If it really was 16 times as potent as alprazolam, you'd think people using xanax as a sleep aid would be told to eat a whole bar or two at bedtime, which I'm pretty sure doesn't happen. At least not anymore.
People - especially in the US - used to be fairly careless about prescribing high doses of xanax because they thought it was more benign than some of the more sedating benzos... which it may very well be, just not to the point where it would be a good idea to script someone more than 2mg per day unless their anxiety is downright crippling and they already have a certain benzo tolerance. Of course triazolam, too, used to be overprescribed. The song "Halcyon" by the British trance duo Orbital and its music video are about the artists' mother and her addiction to triazolam (sold under the brand name "Halcion").

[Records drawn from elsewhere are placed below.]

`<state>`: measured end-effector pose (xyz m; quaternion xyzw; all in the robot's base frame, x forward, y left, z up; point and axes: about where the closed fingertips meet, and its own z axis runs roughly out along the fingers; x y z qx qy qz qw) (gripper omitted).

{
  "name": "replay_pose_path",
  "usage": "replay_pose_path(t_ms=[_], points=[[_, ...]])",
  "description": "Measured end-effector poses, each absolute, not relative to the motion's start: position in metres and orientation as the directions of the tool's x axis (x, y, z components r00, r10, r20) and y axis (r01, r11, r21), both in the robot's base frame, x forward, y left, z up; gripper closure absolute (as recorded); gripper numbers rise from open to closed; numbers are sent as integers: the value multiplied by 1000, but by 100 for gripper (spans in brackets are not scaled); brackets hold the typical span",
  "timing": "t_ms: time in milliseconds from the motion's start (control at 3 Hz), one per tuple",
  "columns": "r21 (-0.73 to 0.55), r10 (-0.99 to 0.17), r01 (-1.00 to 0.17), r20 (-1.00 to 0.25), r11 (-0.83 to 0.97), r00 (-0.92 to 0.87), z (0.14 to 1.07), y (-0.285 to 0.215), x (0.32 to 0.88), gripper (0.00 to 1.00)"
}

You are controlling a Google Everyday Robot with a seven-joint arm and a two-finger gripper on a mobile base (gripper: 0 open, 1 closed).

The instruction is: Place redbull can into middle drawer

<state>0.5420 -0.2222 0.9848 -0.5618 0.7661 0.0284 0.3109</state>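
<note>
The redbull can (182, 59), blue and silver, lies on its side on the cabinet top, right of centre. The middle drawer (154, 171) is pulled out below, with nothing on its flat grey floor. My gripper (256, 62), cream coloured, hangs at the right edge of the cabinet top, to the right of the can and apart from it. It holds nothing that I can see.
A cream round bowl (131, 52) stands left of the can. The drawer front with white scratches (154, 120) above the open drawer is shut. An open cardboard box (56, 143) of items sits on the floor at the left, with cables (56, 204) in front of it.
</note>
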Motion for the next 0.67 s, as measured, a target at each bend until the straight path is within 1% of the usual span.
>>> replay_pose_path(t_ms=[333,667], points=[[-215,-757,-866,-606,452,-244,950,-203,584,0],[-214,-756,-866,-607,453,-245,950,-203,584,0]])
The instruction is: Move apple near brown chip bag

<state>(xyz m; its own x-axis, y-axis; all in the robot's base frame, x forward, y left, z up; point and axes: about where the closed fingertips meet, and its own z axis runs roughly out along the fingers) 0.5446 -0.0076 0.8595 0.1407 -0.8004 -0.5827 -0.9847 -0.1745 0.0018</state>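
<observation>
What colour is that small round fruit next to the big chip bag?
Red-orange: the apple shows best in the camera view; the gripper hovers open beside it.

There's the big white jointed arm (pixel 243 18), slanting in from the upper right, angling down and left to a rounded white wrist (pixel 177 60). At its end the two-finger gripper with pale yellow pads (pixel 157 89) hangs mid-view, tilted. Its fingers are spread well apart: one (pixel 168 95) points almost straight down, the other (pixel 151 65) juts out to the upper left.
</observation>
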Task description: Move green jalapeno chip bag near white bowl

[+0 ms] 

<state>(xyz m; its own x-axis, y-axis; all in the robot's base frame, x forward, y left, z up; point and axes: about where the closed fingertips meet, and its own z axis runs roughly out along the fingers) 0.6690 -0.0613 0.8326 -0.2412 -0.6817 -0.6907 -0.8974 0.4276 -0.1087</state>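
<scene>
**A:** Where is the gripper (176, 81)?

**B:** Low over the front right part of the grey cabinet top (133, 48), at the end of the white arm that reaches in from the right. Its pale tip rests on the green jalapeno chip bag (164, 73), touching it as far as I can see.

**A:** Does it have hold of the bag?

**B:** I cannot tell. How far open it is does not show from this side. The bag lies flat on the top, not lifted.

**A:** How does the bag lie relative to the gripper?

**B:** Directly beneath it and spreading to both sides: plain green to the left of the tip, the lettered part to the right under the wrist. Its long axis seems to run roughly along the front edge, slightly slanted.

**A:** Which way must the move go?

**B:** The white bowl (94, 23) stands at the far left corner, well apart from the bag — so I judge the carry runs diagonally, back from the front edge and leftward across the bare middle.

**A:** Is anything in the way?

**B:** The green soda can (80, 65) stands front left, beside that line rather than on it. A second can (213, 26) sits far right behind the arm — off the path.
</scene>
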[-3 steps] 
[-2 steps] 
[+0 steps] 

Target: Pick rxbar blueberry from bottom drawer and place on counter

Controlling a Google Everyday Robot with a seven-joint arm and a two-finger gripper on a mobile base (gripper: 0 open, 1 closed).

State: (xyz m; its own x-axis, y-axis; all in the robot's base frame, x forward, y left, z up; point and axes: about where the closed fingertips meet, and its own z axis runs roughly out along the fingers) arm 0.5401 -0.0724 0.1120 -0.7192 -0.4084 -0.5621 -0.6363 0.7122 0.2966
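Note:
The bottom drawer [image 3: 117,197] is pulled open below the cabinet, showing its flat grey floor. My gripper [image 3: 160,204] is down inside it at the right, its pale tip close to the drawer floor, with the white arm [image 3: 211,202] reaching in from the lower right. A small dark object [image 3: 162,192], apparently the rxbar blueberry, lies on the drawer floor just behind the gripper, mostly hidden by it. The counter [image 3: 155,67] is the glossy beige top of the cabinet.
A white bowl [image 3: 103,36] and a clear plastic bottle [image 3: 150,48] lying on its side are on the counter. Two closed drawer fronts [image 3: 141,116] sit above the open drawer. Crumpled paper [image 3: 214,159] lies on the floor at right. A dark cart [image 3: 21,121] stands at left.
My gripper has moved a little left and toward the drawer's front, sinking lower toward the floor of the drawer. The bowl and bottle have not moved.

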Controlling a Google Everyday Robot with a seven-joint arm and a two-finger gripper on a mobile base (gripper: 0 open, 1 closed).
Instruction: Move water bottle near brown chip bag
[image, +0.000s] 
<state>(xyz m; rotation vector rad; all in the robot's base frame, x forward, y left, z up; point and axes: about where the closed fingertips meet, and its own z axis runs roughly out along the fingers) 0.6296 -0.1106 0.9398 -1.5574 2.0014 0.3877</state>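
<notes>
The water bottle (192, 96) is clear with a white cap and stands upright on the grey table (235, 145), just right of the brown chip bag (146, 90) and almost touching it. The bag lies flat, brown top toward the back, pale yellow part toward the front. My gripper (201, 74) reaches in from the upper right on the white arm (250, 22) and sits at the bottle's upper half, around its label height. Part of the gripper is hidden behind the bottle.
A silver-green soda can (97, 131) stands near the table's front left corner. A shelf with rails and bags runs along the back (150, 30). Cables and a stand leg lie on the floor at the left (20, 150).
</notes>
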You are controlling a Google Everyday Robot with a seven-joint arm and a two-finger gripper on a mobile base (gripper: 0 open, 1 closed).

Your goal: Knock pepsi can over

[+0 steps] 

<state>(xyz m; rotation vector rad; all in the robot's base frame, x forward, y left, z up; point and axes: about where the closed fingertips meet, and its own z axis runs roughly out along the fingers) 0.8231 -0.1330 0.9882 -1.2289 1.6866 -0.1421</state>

If a doctor were to prescribe xanax for insomnia today, they probably wouldn't start off their patient on more than .5 mg per day, just like they wouldn't start someone off on more than .25 mg of triazolam.

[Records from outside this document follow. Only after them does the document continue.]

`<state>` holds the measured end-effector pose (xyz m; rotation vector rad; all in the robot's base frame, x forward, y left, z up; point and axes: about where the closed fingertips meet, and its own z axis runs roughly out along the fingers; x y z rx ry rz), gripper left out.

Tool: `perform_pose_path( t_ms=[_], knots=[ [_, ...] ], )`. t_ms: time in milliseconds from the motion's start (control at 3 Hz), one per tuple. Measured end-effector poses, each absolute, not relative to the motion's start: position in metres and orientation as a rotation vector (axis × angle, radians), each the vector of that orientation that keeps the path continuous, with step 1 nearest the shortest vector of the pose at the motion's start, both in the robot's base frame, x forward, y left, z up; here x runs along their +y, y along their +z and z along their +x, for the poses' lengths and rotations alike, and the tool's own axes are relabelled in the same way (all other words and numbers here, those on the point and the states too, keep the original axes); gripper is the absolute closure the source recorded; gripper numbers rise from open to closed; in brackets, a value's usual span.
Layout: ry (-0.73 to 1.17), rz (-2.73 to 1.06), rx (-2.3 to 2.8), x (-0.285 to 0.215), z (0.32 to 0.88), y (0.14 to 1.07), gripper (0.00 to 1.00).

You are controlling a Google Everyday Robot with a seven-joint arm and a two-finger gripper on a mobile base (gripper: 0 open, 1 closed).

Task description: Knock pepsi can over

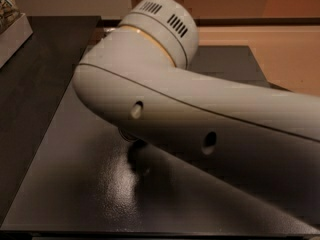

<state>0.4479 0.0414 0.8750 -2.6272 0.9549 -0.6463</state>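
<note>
My white arm (200, 109) fills most of the camera view and reaches across the dark table (75, 184). The pepsi can is not in sight; it is hidden behind the arm or out of view. The gripper is also out of sight, somewhere beyond the arm's bulk. A small dark round piece (129, 134) peeks out under the arm's lower edge, just above the table; I cannot tell what it is.
A white box (12, 31) stands at the far left on a darker surface. The table's left edge runs diagonally from the top centre to the bottom left. An orange-brown floor (290, 44) lies behind at the upper right.
</note>
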Motion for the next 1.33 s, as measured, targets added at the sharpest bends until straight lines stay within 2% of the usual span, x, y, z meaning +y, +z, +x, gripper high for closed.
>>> perform_pose_path(
  t_ms=[667, 1000, 1333],
  knots=[
    [-0.667, -2.683, 0.897, 0.044, 0.440, 0.860, 0.13],
    [-0.632, -2.710, 0.880, 0.046, 0.438, 0.854, 0.00],
    [-0.631, -2.710, 0.880, 0.046, 0.438, 0.854, 0.00]
  ],
)
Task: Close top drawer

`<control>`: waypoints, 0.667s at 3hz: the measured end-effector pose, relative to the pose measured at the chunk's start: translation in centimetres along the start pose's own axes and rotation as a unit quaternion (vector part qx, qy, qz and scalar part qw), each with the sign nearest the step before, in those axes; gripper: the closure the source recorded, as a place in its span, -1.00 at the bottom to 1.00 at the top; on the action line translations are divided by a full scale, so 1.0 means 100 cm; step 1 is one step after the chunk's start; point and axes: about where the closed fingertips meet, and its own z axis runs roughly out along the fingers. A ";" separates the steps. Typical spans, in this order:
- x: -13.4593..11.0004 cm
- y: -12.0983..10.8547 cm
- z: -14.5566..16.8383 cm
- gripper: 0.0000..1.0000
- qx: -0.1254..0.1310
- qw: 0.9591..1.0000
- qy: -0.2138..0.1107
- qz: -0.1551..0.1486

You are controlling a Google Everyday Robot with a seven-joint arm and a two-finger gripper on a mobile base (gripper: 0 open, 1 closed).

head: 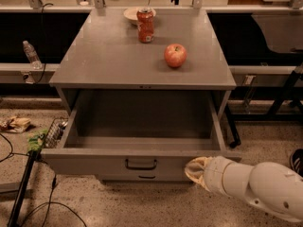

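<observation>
Top drawer (pixel 94 163) wide open under the tabletop's (pixel 109 56) front edge, unclosed; our gripper (pixel 196 170) at its front, grip we cannot tell.

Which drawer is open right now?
The top drawer, pulled far out; the lower drawer beneath it is pushed in. The gripper is at the open one's front, right of its handle.
</observation>
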 end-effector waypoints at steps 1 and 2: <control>-0.006 -0.026 0.017 1.00 0.028 0.999 -0.012 -0.041; -0.008 -0.057 0.038 1.00 0.039 0.996 -0.015 -0.081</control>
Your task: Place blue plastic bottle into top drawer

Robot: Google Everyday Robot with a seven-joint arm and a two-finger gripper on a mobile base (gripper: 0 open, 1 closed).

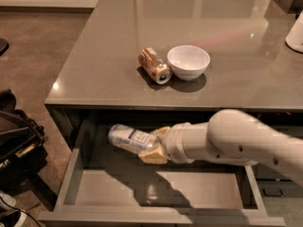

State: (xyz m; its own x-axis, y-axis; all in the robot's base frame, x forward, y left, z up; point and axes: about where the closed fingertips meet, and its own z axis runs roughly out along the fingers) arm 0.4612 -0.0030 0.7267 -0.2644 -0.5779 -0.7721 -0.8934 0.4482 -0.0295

My original alprazolam scrip for was for panic attacks - 1 mg/day. A succession of doctors kept increasing it. I'm still amazed that there is no evidence of tolerance, I think most consider it to be fairly benign until you wind up in the hospital for mixing things like alcohol with it.
In my experience, 1 mg Xanax gives you 1 hour of deep sleep. Two mg = 2 hours.
By this i also include one that substituted diredtly onto the ring, eg. Pyridinyl instead of Phenyl.
No evidence of tolerance?
Have you ever tried going off all benzos c/t for a week?
The fact that you woke up during your midazolam anaesthesia points to a significant degree of benzo tolerance (the benzodiazepines are all cross-tolerant with each other).